Liz Claiborne, fashion designer for working women climbing corporate ladders, died Tuesday at the New York Presbyterian Hospital after battling cancer for many years. She was 78.Said Bill McComb, CEO of Claiborne's company since November: "In losing Liz Claiborne, we have not only lost the founder of our company, but an inspirational woman who revolutionized the fashion industry 30 years ago. Her commitment to style and design is ever present in our thinking and the way we work. We will remember Liz for her vision, her entrepreneurial spirit and her enduring compassion and generosity."
Claiborne, with husband Art Ostenberg and partners Leonard Boxer and Jerome Chazen, launched her label in 1976 after working for years as an unknown dress designer. Her brand featured ensemble sportswear with price tags below that of other designers and revolutionized the department store industry. Once compartmentalized, with pants in one department and skirts in another, Claiborne's coordinated clothing inspired the merging of once-separate departments.

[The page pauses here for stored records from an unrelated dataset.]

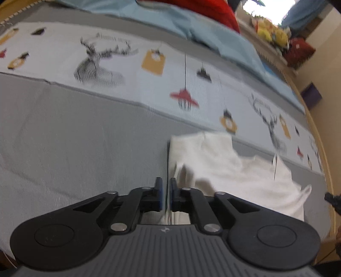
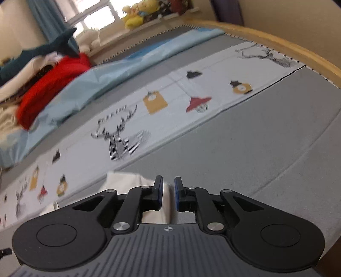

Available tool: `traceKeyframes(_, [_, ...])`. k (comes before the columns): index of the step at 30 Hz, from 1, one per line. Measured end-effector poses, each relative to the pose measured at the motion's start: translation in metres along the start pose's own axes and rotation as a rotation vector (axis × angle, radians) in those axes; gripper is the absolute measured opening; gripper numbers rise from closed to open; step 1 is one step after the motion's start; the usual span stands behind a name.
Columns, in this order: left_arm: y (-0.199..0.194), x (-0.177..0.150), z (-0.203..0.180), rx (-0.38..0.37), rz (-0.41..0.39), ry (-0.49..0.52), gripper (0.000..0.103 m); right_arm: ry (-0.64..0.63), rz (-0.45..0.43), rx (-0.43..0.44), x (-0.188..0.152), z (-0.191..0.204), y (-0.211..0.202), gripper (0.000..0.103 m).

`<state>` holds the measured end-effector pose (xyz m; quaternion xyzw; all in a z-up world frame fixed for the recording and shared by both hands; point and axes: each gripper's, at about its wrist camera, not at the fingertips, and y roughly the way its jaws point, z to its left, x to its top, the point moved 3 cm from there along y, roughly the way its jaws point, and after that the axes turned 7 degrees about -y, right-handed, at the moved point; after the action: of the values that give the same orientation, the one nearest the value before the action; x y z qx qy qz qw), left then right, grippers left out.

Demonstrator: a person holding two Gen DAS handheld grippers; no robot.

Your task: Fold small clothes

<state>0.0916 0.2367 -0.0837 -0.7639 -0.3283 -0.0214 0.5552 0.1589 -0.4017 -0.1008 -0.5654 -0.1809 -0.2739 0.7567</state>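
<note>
A small white garment (image 1: 230, 168) lies on the grey bed sheet (image 1: 74, 132), partly folded, with a strap loop at its right end. My left gripper (image 1: 167, 192) is over the garment's left edge, jaws nearly closed with white cloth between them. In the right wrist view the same white garment (image 2: 130, 183) lies under and left of my right gripper (image 2: 168, 194), whose jaws stand a little apart over its right edge; I cannot tell whether they pinch it. The right gripper's tip shows at the far right of the left wrist view (image 1: 332, 200).
A printed white band with deer and lamp motifs (image 1: 149, 70) crosses the bed beyond the garment. Further back lie a light blue cloth (image 1: 213, 36) and a red garment (image 2: 51, 87). The wooden bed rim (image 2: 287, 42) curves along the right. Plush toys (image 2: 136, 15) sit on the sill.
</note>
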Motion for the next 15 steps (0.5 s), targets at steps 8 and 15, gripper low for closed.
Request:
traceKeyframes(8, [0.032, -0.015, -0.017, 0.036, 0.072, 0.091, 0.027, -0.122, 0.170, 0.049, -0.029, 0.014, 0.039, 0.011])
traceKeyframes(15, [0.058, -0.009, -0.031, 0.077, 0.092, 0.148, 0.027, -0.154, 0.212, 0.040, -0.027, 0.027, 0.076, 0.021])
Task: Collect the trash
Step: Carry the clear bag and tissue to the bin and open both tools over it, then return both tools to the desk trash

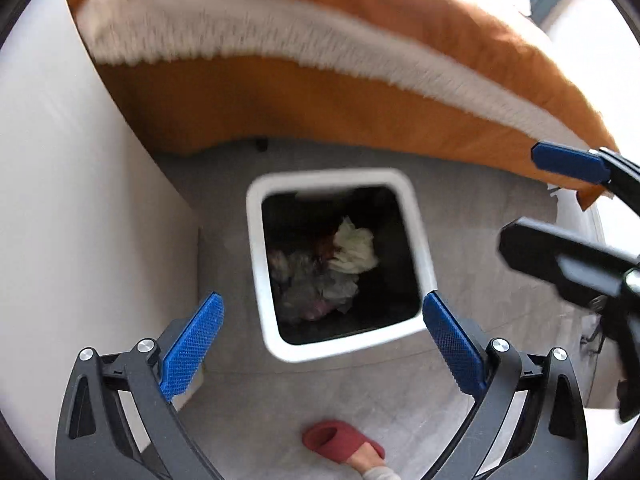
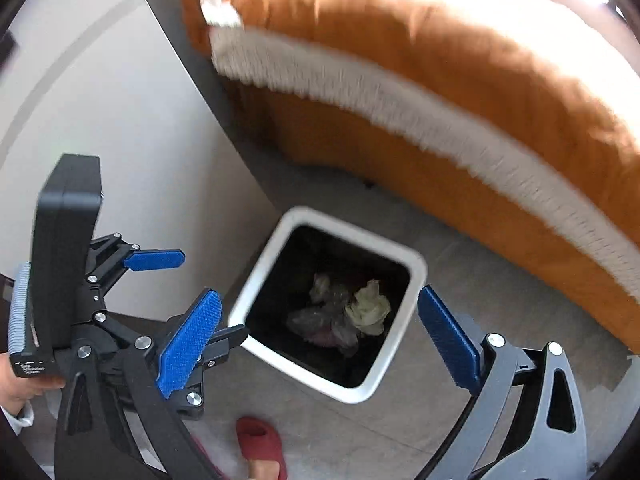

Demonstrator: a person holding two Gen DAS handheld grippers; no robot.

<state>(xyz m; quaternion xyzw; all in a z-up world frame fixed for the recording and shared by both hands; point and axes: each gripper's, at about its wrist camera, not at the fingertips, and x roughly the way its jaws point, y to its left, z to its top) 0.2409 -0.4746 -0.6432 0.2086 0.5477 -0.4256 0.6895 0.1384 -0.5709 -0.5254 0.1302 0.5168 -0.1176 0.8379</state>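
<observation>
A white-rimmed square bin with a black liner stands on the grey floor. Inside it lie a crumpled pale tissue and clear plastic wrapping. My left gripper hangs open above the bin's near edge, with nothing between its blue pads. In the right wrist view the same bin holds the tissue and plastic. My right gripper is open over it and holds nothing. A blue pad of the left gripper shows at the left there.
An orange bed or sofa with a white fringed throw runs behind the bin. A white panel stands on the left. A foot in a red slipper is near the bin's front. A hand grips the left tool.
</observation>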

Liz Claiborne Inc., with its trademark triangular logo, was the first company founded by a woman to be listed in the Fortune 500. That pioneering woman who was born in Brussels, Belgium and retired from the day-to-day operations in 1989, was quite a force.
"She was tough but with soft knuckles," says fashion designer and former president of the Council of Fashion Designers of America Stan Herman. "She was perhaps the beginning of the great designer-stylists of our time. She was a trained designer but, more than that, she had a vision of how women should dress. ... She suddenly understood the shape of women and the emancipation of shape and the change of a woman's shape."
Claiborne is also known for her charitable endeavors. She founded the Liz Claiborne Foundation in 1981 to focus on ending domestic violence and promoting economic self-sufficiency for women and positive development for girls. Up until the day she died, she was involved in the day-to-day activities of the Liz Claiborne Art Ortenberg Foundation, dedicated to wildlife conservation.